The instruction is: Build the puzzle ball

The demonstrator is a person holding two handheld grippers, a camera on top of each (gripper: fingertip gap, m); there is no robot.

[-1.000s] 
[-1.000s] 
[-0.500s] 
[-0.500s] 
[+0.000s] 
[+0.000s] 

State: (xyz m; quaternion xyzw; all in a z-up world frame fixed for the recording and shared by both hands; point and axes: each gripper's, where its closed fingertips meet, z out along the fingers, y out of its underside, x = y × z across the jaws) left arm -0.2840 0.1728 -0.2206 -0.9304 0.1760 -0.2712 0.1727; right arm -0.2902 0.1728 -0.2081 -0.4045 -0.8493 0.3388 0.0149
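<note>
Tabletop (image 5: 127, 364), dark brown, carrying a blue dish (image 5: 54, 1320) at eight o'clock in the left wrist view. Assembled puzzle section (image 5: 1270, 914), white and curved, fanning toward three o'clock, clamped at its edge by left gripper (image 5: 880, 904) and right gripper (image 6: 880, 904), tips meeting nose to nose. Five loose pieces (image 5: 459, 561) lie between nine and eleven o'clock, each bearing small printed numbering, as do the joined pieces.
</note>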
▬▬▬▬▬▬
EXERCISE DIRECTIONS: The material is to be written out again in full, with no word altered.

WRITTEN ANSWER:
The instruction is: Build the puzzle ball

The demonstrator is a person holding two handheld grippers, a camera on top of each (gripper: fingertip gap, m); there is no robot.

[-1.000s] 
[-1.000s] 
[-0.500s] 
[-0.500s] 
[+0.000s] 
[+0.000s] 

State: (xyz m; quaternion xyzw; all in a z-up world frame fixed for the recording and shared by both hands; point and axes: each gripper's, where its closed fingertips meet, z out along the fingers, y out of its underside, x = y × z across the jaws) left arm -0.2840 0.1728 -0.2206 -0.9304 0.1760 -0.2712 0.1727; right arm -0.2902 0.1728 -0.2081 -0.4045 -0.8493 0.3388 0.0149
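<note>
Tabletop (image 5: 127, 364), dark brown, carrying a blue dish (image 5: 54, 1320) at eight o'clock in the left wrist view. Assembled puzzle section (image 5: 1270, 914), white and curved, fanning toward three o'clock, clamped at its edge by left gripper (image 5: 880, 904) and right gripper (image 6: 880, 904), tips meeting nose to nose. Five loose pieces (image 5: 459, 561) lie between nine and eleven o'clock, each bearing small printed numbering, as do the joined pieces.
</note>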

This completes the output.